Agreed Squint, The tale grew in the telling and so too perhaps the Nazgul.

Despite the popularity I think the movies were the worst thing to happen to the LOTRs. I am sure this has been discussed many times. The departures from the story always mystified me as they were no better and alienated the faithful at the same time. As for a love story between a dwarf and female elf in TH......don't get me started!!


----------



## Squint-eyed Southerner (Oct 25, 2021)

CAB said:


> . I am sure this has been discussed many times.


If anything, that's an understatement, as you'll learn, if you trawl through some of the older threads here. Enjoy! 😂


----------



## Thorin (Feb 16, 2022)

Squint-eyed Southerner said:


> As for the Hobbit, the "real" reason Gandalf can't see Bilbo while he was invisible is that the world of The Hobbit had not yet entered the world of Middle Earth, nor had his ring become the Ring. After the publication of LOTR, Tolkien did make some changes to bring the two worlds into a consistent relationship, the main one being the change in the end of the Riddle contest.
> 
> But many inconsistencies remained, and Tolkien, after a desultory attempt at a major revision in the 60's, realized that it would result in distorting the story out of all recognition, and abandoned it.

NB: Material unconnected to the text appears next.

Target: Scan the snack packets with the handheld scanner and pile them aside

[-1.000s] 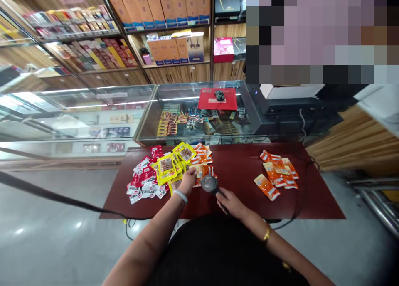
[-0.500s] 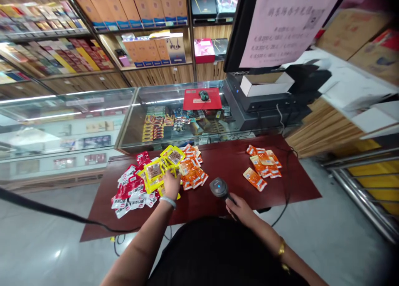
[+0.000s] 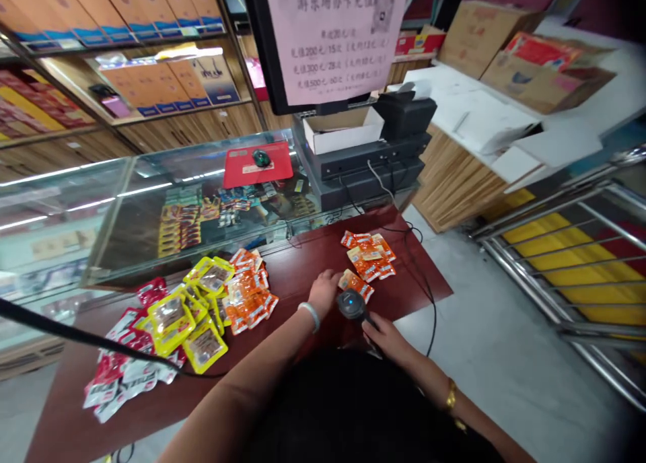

Yes. When I teach The Hobbit in my grade 7 English class, I point out that Tolkien wrote The Hobbit as more of a stand alone novel and had to make it fit into his narrative after the fact. He had not really considered all that he put in The Hobbit as fitting into his growing creation of Middle Earth and there are such things that are not supported by the history of Middle Earth (for example, Beorn and the Stone Giants have no real explanation in any of his writings on creation and people's of ME, and also Elrond being called an 'Elf friend') I think Tolkien had to fit it in after the fact but there were just some things that couldn't fit.


----------